There is a target to get the personal income tax allowance increased to £10,000 by April 2015.  The April 2013 rise to £8,015 has already been announced but if there is any scope to show a continuing upward path it will help provide some comfort to those on lower income levels and a little comfort for those who are due to lose their child benefit from January 2013

Entrepreneurs’ relief and negative tax

Employee share option schemes through the Enterprise Management Incentives (EMI) were a tax favoured share option, initially very efficient.  Following the introduction of Entrepreneur’s Relief most people who had EMIs could not benefit from the 10% tax rate as they did not have the required 5% of the company’s shares nor they did not own the shares for a year prior to sale.

From April 2013 both of these requirements have been relaxed meaning the individual can access a 10% tax rate whilst the company gets tax relief at 20%…….. This gives a negative tax rate.

Patent tax relief

This will reduce the tax rate for those who have income from patented products or processes down to 10% on qualifying profits.

Changes will be phased in starting from April 2013 and will apply to pre-existing patents as well.

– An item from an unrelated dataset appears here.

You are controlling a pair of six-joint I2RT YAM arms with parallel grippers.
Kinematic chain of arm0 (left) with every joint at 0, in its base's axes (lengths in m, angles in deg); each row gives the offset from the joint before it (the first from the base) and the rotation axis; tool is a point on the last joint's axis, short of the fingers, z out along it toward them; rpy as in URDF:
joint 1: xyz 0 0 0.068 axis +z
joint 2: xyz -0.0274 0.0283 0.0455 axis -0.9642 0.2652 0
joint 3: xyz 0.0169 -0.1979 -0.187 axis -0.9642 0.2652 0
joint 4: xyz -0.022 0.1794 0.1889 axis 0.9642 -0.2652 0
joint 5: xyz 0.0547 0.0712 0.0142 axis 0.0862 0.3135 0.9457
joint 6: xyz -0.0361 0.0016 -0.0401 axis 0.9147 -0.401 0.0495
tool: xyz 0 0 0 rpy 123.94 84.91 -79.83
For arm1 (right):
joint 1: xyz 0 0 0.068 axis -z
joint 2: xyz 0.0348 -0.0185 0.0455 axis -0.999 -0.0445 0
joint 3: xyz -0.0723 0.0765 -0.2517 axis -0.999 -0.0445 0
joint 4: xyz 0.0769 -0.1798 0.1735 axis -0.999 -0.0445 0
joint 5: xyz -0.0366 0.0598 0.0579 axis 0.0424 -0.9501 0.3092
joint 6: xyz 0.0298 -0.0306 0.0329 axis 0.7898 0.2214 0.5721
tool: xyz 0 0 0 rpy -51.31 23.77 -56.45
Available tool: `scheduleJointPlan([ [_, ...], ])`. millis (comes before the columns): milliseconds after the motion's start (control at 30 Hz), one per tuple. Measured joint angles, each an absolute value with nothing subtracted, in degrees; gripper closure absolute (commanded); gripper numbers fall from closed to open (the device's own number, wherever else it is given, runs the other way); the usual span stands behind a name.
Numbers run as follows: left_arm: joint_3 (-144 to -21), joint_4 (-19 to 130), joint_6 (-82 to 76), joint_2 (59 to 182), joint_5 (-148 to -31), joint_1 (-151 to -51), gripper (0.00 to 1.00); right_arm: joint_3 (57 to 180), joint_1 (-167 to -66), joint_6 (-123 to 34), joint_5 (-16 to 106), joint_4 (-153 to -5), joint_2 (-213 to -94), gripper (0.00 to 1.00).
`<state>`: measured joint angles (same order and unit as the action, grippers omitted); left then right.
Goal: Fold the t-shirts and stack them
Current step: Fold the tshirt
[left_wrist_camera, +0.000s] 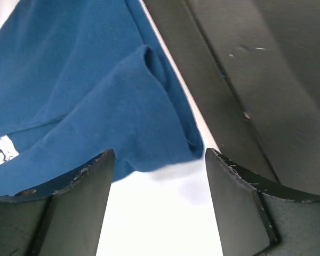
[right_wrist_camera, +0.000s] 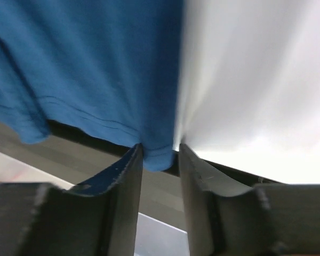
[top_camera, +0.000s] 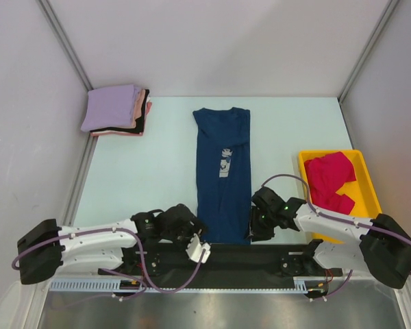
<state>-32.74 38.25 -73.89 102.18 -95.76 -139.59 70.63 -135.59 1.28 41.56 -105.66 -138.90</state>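
The navy t-shirt (top_camera: 222,185) lies folded into a long strip down the middle of the table, its white print (top_camera: 225,162) facing up. My left gripper (top_camera: 197,230) is open at the shirt's near left corner. In the left wrist view (left_wrist_camera: 159,154) the folded corner (left_wrist_camera: 165,128) lies just ahead of the tips, not held. My right gripper (top_camera: 252,230) is at the near right corner. In the right wrist view (right_wrist_camera: 160,150) its jaws are nearly together, pinching the hem corner (right_wrist_camera: 159,157). A crimson t-shirt (top_camera: 332,179) lies crumpled in the yellow tray (top_camera: 367,179).
A stack of folded shirts with a lavender one on top (top_camera: 113,107) and pink and black edges (top_camera: 145,113) beneath sits at the far left corner. A black strip (top_camera: 246,257) runs along the near edge between the arm bases. Walls enclose the table.
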Motion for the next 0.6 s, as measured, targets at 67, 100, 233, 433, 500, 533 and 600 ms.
scheduleJointPlan([
  [67, -32.63, 40.02, -73.89, 103.65, -95.35, -139.66, 0.29, 70.72, -135.59, 0.32, 41.93, -107.34, -138.88, 0.59],
  [100, -32.61, 40.67, -73.89, 104.46, -95.32, -139.7, 0.3, 70.72, -135.61, 0.19, 41.84, -108.06, -138.74, 0.59],
  [233, -31.82, 42.4, -73.98, 105.92, -95.13, -140.25, 0.41, 70.7, -136.26, 0.03, 42.23, -108.96, -138.13, 0.68],
  [433, -31.49, 44.74, -74.81, 108.65, -94.91, -140.53, 0.84, 69.65, -136.88, 0.97, 41.93, -106.88, -138.57, 0.95],
  [500, -31.45, 45.7, -74.7, 109.37, -94.73, -140.55, 1.0, 69.87, -136.85, 0.71, 41.73, -106.86, -138.72, 1.0],
  [533, -31.43, 45.83, -74.73, 109.5, -94.73, -140.58, 1.0, 70.18, -136.72, 0.65, 41.75, -107.17, -138.85, 1.0],
  [600, -31.6, 45.68, -73.94, 109.48, -94.73, -140.58, 1.0, 71.38, -136.33, 0.16, 41.75, -108.08, -139.2, 1.0],
])
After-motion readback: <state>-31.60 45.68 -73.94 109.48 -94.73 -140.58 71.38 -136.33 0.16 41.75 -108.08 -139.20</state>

The impact of this is that it may encourage those working in research and development to patent their products or technology.

Tax relief capped

From April 2013, there will be a cap on income tax reliefs to ensure that those on higher incomes cannot use income tax reliefs excessively.

This will mean that anyone seeking to claim more than £50,000 of relief, a cap will be set at 25% of earnings of income.  This new cap does not extend to charitable donations as previously suggested it might but it does, however, limit relief from trading losses against general income and interest on certain loans, including loans to buy an interest in a company or invest in a partnership.

Corporation tax

The tax rate for large organisations will be reduced to 23% in April 2013 and will then go down to 21% in 2014. This will mean that businesses will get to keep more of the money they make and will so have more to invest – they can also take the lower tax rate into account when structuring group operations and the number of companies owned. 

Residential property

A new annual charge will be introduced for high value properties (valued over £2m) owned by non-natural persons to further discourage ownership of property through envelope structures. Various reliefs have been introduced for the annual property charge and the 15% SDLT charge for property developers and those exploiting property as a source.

Statutory residency test

This has been delayed for a year but the SRT will come into force on 6 April 2013. This is an historic landmark for tax in the UK, as for the first time we have clear and definitive legislation on this critical area. Historically whether someone has been resident or not has been decided by application of practice and an evolution of tax cases that have been interpreted in different ways.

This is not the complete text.